● Description of the task
The expected output is the set of lines below beginning at the one that contains "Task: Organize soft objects" and ending at the final line, reproduced exactly.

● Collected material
********************
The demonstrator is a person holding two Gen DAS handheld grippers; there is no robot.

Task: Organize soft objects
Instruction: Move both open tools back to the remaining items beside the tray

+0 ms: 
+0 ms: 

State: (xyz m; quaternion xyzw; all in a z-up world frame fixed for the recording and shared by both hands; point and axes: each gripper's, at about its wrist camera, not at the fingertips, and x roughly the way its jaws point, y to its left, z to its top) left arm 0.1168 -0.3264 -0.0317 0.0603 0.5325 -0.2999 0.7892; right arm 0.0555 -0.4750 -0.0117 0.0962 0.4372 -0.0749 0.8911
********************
● Solution for this problem
Task: Organize soft objects
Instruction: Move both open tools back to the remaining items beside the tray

+0 ms: 
+0 ms: 

State: (xyz m; quaternion xyzw; all in a z-up world frame fixed for the recording and shared by both hands; point and axes: each gripper's, at about its wrist camera, not at the fingertips, and x roughly the way its jaws point, y to its left, z to its top) left arm 0.1168 -0.3264 -0.0317 0.0603 0.5325 -0.2999 0.7892; right arm 0.0555 -0.4750 -0.0117 0.0962 0.4372 -0.0749 0.8911

There is nothing more to the exercise.